=== Work to be completed ===
Copy each line of the following data that contains "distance".

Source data

'''

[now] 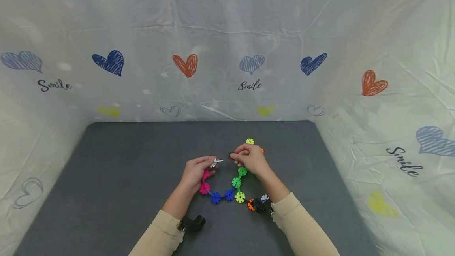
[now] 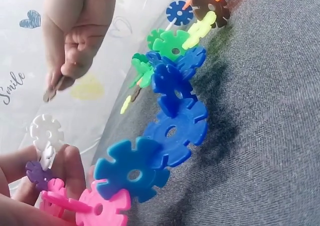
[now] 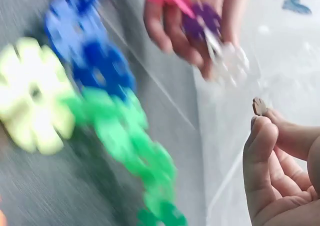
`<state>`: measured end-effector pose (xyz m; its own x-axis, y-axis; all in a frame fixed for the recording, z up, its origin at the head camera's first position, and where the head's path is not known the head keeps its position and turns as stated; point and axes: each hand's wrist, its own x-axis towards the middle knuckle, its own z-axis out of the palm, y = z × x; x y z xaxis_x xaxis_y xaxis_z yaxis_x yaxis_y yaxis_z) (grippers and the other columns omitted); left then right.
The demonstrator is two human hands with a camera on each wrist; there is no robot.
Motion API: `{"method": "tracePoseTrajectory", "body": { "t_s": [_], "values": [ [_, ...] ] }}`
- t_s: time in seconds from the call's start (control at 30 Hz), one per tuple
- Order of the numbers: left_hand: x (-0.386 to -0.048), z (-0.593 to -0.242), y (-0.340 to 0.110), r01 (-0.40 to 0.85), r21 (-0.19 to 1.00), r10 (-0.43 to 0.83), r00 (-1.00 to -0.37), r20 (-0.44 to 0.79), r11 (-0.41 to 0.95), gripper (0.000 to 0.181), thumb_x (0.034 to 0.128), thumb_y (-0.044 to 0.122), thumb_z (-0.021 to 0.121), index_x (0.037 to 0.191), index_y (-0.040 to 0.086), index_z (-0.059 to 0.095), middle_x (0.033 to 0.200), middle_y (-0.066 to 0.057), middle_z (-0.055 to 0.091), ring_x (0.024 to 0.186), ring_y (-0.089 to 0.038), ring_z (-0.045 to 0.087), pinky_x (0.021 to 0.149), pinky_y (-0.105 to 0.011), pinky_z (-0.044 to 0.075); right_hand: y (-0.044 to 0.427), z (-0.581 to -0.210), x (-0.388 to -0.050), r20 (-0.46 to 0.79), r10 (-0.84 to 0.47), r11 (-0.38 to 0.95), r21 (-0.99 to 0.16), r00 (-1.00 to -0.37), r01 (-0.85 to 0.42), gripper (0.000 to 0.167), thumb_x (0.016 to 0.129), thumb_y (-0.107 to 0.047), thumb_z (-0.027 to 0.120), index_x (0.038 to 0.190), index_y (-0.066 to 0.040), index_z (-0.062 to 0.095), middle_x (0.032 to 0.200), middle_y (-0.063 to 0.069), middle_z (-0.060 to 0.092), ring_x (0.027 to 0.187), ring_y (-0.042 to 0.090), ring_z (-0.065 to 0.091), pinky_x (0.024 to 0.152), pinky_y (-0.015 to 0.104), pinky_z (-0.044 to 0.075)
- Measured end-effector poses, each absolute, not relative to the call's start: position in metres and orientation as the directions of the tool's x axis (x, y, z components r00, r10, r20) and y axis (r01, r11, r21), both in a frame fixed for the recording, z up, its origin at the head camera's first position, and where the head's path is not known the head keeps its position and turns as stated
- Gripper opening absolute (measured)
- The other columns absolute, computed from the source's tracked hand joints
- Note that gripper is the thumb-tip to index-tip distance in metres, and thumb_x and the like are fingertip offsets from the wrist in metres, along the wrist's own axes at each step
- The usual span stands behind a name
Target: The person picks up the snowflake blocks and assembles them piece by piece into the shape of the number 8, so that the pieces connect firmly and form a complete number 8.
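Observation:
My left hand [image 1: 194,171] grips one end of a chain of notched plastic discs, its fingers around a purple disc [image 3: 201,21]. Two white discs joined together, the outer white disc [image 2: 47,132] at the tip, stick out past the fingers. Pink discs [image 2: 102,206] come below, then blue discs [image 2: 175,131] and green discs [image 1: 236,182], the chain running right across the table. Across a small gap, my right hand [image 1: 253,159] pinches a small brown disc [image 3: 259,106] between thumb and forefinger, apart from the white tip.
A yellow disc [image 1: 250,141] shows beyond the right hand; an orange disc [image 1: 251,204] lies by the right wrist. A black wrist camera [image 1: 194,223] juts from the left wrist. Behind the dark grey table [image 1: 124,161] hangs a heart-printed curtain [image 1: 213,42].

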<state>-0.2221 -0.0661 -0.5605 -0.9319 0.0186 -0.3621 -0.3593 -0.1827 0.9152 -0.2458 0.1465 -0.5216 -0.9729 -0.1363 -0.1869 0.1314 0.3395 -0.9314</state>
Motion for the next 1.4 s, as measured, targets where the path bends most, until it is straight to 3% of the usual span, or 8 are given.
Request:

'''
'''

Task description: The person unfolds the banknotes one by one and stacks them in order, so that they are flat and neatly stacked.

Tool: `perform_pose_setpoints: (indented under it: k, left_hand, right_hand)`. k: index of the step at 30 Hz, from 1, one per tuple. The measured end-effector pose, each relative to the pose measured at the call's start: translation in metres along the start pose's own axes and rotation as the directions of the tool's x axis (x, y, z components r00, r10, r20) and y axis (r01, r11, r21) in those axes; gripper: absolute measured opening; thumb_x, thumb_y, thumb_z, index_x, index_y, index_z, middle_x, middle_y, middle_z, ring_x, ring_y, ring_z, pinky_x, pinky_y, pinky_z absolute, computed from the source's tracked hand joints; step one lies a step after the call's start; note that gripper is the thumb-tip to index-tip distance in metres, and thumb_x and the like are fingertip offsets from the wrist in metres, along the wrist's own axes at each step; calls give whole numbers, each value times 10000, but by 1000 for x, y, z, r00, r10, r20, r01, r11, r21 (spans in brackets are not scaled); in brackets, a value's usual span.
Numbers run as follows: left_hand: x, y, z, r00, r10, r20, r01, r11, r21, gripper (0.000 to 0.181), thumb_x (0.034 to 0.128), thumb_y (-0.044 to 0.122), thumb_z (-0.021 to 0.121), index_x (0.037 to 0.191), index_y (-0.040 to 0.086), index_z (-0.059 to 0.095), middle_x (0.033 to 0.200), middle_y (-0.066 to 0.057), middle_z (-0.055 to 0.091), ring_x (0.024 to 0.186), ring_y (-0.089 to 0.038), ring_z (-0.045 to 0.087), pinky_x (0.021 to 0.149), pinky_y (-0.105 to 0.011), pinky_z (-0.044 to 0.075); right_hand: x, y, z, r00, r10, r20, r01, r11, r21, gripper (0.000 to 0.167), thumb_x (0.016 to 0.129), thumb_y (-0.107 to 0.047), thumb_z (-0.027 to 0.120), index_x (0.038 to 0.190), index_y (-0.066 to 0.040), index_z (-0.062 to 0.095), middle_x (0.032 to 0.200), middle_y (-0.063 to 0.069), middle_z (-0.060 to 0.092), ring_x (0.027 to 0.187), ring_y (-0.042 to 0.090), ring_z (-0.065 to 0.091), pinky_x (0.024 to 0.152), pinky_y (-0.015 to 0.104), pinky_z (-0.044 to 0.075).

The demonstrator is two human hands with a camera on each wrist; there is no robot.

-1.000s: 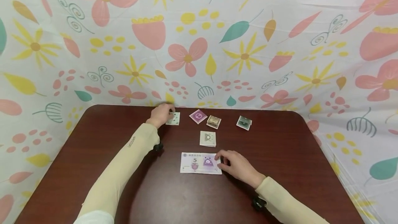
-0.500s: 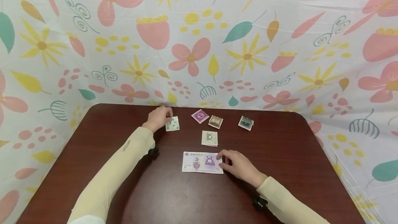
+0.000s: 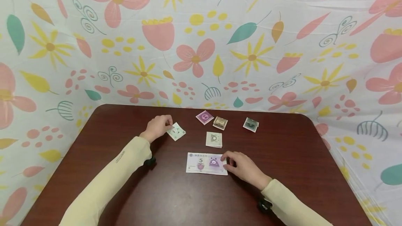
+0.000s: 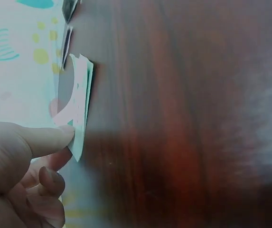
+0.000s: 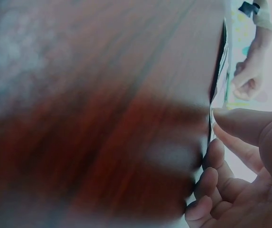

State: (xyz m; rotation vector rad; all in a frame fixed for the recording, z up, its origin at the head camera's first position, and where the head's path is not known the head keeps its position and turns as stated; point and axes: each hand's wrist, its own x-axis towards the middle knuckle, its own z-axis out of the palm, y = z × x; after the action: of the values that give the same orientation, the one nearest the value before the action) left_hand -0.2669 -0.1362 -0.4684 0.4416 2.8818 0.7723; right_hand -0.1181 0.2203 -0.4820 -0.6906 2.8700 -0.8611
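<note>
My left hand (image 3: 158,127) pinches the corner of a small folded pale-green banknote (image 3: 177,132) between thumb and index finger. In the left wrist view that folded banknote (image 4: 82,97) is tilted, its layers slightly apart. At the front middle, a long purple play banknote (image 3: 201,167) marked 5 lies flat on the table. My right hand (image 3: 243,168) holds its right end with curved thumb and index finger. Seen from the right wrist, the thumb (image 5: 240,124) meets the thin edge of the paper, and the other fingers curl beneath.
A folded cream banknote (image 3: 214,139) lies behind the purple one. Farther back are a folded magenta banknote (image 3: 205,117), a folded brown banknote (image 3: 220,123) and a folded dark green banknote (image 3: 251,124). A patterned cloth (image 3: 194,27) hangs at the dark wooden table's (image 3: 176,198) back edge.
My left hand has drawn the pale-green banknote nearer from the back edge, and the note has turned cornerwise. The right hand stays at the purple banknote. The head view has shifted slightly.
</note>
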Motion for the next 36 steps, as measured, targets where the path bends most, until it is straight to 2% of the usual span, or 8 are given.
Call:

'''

=== Response area ===
- Note that gripper is the thumb-tip to index-tip distance in metres, and thumb_x and the like are fingertip offsets from the wrist in metres, along the wrist's own axes at each step
Tool: `perform_pose_setpoints: (indented under it: k, left_hand, right_hand)`. k: index of the step at 30 Hz, from 1, one per tuple. The measured end-effector pose, each relative to the pose measured at the call's start: translation in metres along the start pose's own axes and rotation as the directions of the tool's x axis (x, y, z components r00, r10, r20) and y axis (r01, r11, r21) in those axes; gripper: absolute measured opening; thumb_x, thumb_y, thumb_z, index_x, index_y, index_z, middle_x, middle_y, middle_z, ring_x, ring_y, ring_z, pinky_x, pinky_y, pinky_z absolute, computed from the source's tracked hand joints; step one lies a step after the call's start; note that gripper is the thumb-tip to index-tip distance in metres, and thumb_x and the like are fingertip offsets from the wrist in metres, along the wrist's own axes at each step; calls give whole numbers, each value times 10000, but by 1000 for x, y, z, r00, r10, r20, r01, r11, r21 (spans in brackets are not scaled); in brackets, a value's usual span.

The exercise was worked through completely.